登录查看更多内容

CONTAINER IMAGES - DEEP DIVE

Nived V.

Solutions Architect @ Red Hat | Application Modernization | Infrastructure Modernization | Hybrid & Multi Cloud Migrations

发布日期: 2020年5月25日

What is a Container Image: Container image contains your packaged application along with its dependencies and information on what processes it would run when it's launched. Container images can be created by providing a set of instructions inside a Dockerfile.

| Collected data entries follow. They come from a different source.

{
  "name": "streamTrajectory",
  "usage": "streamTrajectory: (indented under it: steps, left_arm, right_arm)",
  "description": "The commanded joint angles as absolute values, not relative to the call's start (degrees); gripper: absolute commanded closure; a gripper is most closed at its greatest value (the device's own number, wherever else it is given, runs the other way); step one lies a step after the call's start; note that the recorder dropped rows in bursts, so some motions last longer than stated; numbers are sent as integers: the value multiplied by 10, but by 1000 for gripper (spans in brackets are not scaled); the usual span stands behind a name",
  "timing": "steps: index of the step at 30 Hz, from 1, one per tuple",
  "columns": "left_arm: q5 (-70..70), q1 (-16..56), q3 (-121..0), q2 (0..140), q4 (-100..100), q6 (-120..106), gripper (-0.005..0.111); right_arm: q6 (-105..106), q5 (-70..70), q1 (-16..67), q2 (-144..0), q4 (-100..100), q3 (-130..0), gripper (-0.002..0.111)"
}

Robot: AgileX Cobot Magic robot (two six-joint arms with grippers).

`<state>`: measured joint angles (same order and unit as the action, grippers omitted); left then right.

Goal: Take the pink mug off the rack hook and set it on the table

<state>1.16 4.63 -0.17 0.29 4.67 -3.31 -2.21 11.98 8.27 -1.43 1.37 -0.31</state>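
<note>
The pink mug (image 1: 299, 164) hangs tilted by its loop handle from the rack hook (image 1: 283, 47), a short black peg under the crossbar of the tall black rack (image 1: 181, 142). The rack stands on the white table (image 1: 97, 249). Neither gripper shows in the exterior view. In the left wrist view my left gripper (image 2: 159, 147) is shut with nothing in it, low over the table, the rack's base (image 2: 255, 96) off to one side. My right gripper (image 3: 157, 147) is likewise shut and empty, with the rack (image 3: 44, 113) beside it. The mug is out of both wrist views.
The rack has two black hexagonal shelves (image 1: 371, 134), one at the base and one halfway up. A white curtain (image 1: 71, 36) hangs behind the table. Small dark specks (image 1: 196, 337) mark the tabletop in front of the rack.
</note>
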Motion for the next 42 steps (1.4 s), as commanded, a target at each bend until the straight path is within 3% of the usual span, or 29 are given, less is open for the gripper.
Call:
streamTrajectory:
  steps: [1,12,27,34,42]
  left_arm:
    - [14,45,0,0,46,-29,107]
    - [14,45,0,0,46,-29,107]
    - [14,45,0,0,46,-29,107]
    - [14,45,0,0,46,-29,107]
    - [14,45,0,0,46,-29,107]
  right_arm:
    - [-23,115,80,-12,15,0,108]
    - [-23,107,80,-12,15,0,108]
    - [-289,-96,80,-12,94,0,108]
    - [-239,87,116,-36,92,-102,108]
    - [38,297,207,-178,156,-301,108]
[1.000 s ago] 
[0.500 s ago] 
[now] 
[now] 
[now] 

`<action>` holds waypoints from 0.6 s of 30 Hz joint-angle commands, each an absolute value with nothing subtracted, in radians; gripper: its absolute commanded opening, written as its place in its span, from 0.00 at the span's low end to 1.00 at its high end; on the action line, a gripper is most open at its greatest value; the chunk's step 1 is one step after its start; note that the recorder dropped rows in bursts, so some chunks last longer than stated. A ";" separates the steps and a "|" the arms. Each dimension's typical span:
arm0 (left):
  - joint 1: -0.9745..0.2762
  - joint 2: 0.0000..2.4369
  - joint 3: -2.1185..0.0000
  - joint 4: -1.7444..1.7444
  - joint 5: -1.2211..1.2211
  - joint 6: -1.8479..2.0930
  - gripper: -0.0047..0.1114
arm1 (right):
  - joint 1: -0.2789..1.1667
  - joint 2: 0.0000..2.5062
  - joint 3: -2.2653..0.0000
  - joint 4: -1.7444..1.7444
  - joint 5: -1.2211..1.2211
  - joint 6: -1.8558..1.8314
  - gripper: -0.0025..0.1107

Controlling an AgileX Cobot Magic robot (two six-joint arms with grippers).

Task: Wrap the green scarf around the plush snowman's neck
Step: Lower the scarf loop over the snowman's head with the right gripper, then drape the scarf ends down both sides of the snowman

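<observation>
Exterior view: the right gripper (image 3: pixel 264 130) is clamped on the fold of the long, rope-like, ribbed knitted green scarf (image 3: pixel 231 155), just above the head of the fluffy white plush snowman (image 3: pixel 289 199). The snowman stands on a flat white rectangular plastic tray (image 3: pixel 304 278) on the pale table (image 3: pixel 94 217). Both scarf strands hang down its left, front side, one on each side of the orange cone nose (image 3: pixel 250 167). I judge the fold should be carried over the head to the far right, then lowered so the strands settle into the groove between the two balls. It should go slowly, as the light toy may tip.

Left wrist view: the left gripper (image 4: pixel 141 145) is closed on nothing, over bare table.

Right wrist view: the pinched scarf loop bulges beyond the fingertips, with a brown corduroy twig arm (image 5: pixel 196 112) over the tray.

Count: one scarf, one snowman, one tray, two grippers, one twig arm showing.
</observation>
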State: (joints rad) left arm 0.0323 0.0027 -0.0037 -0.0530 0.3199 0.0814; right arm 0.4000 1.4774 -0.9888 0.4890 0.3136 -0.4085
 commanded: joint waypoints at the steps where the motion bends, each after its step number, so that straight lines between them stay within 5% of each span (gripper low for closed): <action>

[root@homelab ~]$ cat Dockerfile 

FROM httpd:latest

WORKDIR /usr/local/apache2/htdocs

COPY webapp/ .

EXPOSE 8080

Each instruction in this file will add an additional "layer" to the container image. Each layer will only add the difference from the layer that was below it and then, all these layers are stacked together to form a read-only container image.

How does that work?

Don't worry, I got you covered! You need to know a few things about this and in this order. ;)

Union file systems
Copy-on-Write
Overlay File Systems
Snapshotters

Union File Systems (Aufs):

Wikipedia defines it as, "It allows files and directories of separate file systems, known as branches, to be transparently overlaid, forming a single coherent file system. Contents of directories which have the same path within the merged branches will be seen together in a single merged directory, within the new, virtual filesystem."

The idea here is that if you have multiple images with some identical data, instead of having this data copied over again, we would share it by using something called a layer.

Each layer is a file system and can be shared across multiple containers. Eg. The base layer - httpd is the official image of Apache and can be used across any number of containers. Since we are using the same base layer for all our containers, imagine the disk space we just saved.

These image layers are always read-only but when we create a new container from this image, we add a thin writable layer on top of it. This writable layer is where you would then create/modify/delete or make other changes required for each container.

Copy-on-Write:

When we start a container, it appears as if the container has an entire file system of its own, that would mean that every container you run in the system would need its own copy of the file system. Wouldn't this take up a lot of disk space and also take a lot of time for the containers to boot? No - Because we every container does not need its own copy of the filesystem!

We use a copy-on-write mechanism to achieve this. Instead of copying, the copy-on-write strategy is sharing the same instance of data to multiple processes that need access to it, and copy only when a process would need to modify or write data to this process. All other processes would continue to use the original data.

Docker makes use of the copy-on-write mechanism with both images and containers. To do this, changes between the image and the running container are tracked using a graph driver in older versions and now snapshotter.

Before any write operation is performed in the running container, a copy of the file that would be modified is placed on the writeable layer of the container where the write takes place. Now you know why its called "copy-on-write".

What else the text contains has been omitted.